His research interests extend to the origins of the Eucharist, early North African Christianity, Anglican theology and identity, and food and meals in antiquity. He is the author of Ascetic Eucharists: Food and Drink in Early Christian Ritual Meals (Oxford Press, 1999) and co-editor of Method and Meaning: Essays on New Testament Interpretation in Honor of Harold W. Attridge (SBL, 2011).

His interest also includes discerning future directions of the church. Where is the faith headed when the present is marked by fluid spiritual definitions, tumultuous online communication, and denominational uncertainty?

“My own guess is we’ll find multiple outcomes and solutions,” says McGowan, who succeeds Joseph Britton as BDS dean. “I think in 50 or 100 years’ time there will be significant numbers of Christian institutions that will be strong, while others go the way of all flesh.” 

He cautions against recasting the church according to the latest spiritual trends and feverish debates. The speculations of the blogosphere are too contradictory a guide for long-term planning. There’s a lot of superficial talk these days, pro and con, about God, he says.

“The idea that millennials are ‘spiritual but not religious’ is an example of chasing a trend.
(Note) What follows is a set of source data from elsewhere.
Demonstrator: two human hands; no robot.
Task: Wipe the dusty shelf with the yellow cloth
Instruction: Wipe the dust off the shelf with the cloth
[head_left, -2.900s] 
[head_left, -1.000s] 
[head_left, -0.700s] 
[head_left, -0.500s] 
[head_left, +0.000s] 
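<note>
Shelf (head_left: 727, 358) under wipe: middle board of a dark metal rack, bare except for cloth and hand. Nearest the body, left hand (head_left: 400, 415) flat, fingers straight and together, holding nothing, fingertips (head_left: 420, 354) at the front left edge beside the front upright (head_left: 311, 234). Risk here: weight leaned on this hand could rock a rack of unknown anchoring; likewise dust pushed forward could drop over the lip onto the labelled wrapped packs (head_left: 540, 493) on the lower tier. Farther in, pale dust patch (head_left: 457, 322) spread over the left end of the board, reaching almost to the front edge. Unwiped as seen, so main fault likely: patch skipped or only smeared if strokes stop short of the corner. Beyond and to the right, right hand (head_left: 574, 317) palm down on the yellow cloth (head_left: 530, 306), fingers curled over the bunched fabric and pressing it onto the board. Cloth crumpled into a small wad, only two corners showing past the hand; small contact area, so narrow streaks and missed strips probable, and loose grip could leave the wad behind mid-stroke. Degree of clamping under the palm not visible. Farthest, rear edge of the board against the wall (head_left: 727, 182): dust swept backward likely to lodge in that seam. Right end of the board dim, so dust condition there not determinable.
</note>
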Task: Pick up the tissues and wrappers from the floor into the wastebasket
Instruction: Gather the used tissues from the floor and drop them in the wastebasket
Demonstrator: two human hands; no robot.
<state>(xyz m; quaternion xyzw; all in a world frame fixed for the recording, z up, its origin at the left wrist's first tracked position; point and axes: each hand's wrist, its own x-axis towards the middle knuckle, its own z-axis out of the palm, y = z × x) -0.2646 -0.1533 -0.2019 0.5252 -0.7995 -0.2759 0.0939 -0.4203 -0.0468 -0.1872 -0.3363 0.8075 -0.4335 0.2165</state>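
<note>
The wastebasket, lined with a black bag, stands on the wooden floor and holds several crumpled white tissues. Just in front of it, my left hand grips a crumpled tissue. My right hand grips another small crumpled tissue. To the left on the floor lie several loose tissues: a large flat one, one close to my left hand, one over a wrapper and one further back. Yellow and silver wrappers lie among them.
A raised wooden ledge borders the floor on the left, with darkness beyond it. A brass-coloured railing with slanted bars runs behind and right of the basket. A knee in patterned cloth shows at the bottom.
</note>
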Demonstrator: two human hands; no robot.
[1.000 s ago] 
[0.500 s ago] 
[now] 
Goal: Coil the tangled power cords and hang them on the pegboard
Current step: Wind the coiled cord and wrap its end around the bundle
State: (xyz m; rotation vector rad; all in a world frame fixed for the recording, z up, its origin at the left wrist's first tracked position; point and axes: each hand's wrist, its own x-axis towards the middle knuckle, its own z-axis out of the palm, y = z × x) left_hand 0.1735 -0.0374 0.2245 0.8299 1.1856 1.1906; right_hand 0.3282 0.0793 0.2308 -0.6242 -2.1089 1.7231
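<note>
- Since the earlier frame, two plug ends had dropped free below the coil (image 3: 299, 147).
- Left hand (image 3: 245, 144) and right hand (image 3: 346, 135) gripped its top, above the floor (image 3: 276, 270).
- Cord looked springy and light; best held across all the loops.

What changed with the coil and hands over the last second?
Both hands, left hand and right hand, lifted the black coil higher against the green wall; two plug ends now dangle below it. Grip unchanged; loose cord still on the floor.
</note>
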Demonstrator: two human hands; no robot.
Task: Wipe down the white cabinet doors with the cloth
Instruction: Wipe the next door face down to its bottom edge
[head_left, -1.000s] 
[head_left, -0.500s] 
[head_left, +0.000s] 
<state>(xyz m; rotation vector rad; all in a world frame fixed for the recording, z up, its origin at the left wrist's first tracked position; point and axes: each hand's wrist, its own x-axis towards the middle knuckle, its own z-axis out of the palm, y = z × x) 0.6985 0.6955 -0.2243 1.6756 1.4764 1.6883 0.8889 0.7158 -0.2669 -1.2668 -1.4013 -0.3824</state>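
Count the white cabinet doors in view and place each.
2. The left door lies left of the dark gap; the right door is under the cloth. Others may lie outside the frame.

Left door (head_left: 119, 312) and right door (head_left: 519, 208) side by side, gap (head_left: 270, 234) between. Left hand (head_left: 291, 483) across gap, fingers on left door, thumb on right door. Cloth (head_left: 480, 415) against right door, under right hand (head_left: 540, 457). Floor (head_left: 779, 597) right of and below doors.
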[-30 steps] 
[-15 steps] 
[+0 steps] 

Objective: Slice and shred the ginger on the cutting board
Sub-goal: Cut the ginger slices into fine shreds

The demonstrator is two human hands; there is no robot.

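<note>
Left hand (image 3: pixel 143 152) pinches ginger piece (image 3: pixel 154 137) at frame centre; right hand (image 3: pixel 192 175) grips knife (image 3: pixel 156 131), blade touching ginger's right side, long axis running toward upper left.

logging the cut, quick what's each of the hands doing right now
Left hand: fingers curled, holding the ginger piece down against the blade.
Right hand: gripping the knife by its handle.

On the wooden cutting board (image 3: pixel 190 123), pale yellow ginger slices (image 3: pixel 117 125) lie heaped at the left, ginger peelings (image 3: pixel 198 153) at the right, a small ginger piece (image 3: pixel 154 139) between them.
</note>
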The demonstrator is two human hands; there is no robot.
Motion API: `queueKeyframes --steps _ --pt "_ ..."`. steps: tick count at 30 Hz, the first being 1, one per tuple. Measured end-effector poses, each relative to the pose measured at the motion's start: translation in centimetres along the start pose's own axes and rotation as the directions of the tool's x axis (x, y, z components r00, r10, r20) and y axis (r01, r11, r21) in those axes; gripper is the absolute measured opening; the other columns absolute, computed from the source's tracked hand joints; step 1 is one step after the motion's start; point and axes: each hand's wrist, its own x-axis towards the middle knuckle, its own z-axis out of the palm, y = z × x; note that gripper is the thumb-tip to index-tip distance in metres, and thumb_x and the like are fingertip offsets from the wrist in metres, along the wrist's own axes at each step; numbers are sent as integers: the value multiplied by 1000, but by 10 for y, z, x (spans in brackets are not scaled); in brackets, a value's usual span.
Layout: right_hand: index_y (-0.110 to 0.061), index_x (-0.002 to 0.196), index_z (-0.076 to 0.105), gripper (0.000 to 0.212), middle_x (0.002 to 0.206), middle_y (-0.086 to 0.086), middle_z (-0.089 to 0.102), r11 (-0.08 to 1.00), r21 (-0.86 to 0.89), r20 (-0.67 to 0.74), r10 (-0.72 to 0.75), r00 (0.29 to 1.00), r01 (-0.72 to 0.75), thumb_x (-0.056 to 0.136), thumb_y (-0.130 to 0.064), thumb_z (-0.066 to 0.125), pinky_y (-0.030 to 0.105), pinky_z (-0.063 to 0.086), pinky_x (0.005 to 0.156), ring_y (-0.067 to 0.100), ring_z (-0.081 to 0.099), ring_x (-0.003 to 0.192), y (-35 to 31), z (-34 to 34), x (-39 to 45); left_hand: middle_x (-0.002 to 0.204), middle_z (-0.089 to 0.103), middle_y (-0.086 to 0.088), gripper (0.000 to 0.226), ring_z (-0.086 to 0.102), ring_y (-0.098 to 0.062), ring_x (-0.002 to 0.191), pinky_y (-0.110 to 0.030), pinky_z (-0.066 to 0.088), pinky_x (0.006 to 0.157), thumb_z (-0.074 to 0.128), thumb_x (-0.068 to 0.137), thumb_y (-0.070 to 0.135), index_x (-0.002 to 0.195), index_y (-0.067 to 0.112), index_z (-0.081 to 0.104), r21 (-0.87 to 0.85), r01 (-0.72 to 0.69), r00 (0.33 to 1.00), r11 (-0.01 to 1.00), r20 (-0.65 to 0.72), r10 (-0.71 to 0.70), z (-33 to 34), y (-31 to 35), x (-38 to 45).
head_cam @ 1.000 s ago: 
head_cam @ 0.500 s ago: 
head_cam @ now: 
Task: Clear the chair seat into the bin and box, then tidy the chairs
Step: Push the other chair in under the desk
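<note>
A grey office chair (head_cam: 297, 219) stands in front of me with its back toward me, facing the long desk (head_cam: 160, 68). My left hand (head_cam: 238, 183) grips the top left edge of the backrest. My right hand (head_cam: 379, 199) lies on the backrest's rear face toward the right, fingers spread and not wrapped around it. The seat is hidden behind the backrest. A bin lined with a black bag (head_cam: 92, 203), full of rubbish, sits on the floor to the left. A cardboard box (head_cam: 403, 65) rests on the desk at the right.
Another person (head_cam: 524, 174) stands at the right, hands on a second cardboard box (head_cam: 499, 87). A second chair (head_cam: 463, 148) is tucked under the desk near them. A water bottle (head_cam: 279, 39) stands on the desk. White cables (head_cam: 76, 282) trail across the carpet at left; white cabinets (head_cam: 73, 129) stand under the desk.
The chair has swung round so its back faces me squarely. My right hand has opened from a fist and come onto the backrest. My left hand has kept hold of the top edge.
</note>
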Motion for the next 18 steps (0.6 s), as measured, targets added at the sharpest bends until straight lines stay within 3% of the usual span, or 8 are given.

A significant strand of people might be spiritual not religious—for now—but I doubt that’s going to be an option in half a century.” 

Far better that the church focus on authentic belief, discipleship and the reasons for Christian faith, he argues. 

“People can tell the difference between spin and reality,” he says. “Authenticity is what will engage people to be disciples and members.” 

The power of the Christian story—the revelation of the Trinity as “simultaneously the transcendent mystery beyond thought or knowledge, but also encountered in the man Jesus, and also immediately present as the Holy Spirit,” he says—will outlast uncertainties of the future and divisions between believers, he suggests. 

“I consider it a gift that I’m in conversation with people who disagree with me. What we should have in common is not necessarily a political position but the life, death and resurrection of Christ.”